Task item: Reproduce the data below exactly. Skip the pictures.

◆ ◆ ◆

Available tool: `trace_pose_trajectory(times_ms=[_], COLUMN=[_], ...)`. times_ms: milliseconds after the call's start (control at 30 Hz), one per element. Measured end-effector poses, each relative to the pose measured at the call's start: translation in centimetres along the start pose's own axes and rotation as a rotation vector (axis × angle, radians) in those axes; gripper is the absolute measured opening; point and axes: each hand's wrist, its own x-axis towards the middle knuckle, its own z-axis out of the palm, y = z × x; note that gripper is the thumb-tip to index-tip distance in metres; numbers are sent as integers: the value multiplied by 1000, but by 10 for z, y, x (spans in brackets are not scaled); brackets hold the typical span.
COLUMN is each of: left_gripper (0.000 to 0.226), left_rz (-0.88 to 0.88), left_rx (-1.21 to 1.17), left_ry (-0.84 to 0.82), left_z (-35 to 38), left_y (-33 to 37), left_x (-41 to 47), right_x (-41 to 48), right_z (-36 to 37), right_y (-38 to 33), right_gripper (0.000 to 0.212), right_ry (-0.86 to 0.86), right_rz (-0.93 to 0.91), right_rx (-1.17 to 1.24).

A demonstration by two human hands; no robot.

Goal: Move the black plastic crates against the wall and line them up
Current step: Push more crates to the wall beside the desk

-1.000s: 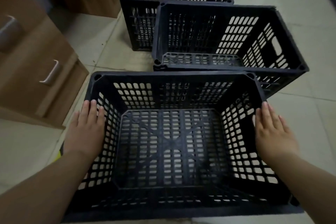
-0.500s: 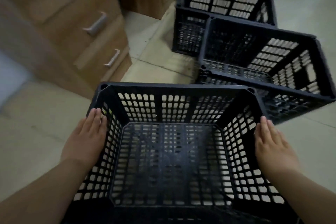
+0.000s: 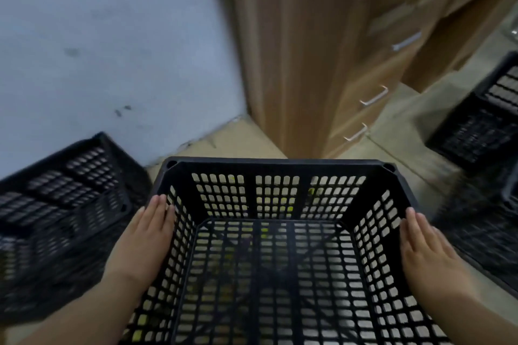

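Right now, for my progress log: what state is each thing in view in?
Middle black perforated plastic crate: empty, upright, between both hands.
Left hand: flat against it.
Right hand: flat against it.
Left black plastic crate: on floor by wall.
Right black plastic crate: on floor, blurred.
Wooden cabinet drawers: closed.

1. Your left hand (image 3: 148,235) lies flat against the outer left wall of the crate (image 3: 277,163), with the fingers straight, close together and pointing away from you.
2. Your right hand (image 3: 426,249) mirrors it on the outer right wall, palm turned inward and fingers straight.
3. Your left forearm (image 3: 70,314) and right forearm (image 3: 482,325) are bare and reach forward from the lower corners, wrists roughly straight.
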Motion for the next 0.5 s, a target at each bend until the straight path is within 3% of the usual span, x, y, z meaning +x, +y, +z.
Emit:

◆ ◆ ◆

Exercise response:
Available tool: `trace_pose_trajectory(times_ms=[_], COLUMN=[_], ...)`. times_ms: milliseconds after the call's start (control at 30 Hz), one per element. Measured end-effector poses, each relative to the pose measured at the call's start: translation in centimetres along the start pose's own axes and rotation as a rotation vector (axis × angle, radians) in those axes; gripper is the absolute measured opening; point and axes: each hand's wrist, its own x-axis towards the middle knuckle, its own z-axis out of the palm, y = z × x; note that gripper is the thumb-tip to index-tip distance in metres; numbers are sent as integers: the value multiplied by 1000, but by 10 for z, y, x (spans in brackets are not scaled); brackets hold the typical span.
COLUMN is each of: left_gripper (0.000 to 0.226), left_rz (-0.88 to 0.88), left_rx (-1.21 to 1.17), left_ry (-0.84 to 0.82), left_z (-35 to 38), left_y (-33 to 37), left_x (-41 to 47), right_x (-41 to 48), right_z (-36 to 37), right_y (-38 to 33), right_gripper (0.000 to 0.212), right_ry (-0.86 to 0.86), right_rz (-0.93 to 0.91), right_rx (-1.17 to 1.24).

A demonstration by two human hands; no robot.

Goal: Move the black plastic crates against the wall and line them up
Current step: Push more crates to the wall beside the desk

-1.000s: 
-0.500s: 
+0.000s: 

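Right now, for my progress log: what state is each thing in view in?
Middle black perforated plastic crate: empty, upright, between both hands.
Left hand: flat against it.
Right hand: flat against it.
Left black plastic crate: on floor by wall.
Right black plastic crate: on floor, blurred.
Wooden cabinet drawers: closed.

1. Your left hand (image 3: 148,235) lies flat against the outer left wall of the crate (image 3: 277,163), with the fingers straight, close together and pointing away from you.
2. Your right hand (image 3: 426,249) mirrors it on the outer right wall, palm turned inward and fingers straight.
3. Your left forearm (image 3: 70,314) and right forearm (image 3: 482,325) are bare and reach forward from the lower corners, wrists roughly straight.
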Motion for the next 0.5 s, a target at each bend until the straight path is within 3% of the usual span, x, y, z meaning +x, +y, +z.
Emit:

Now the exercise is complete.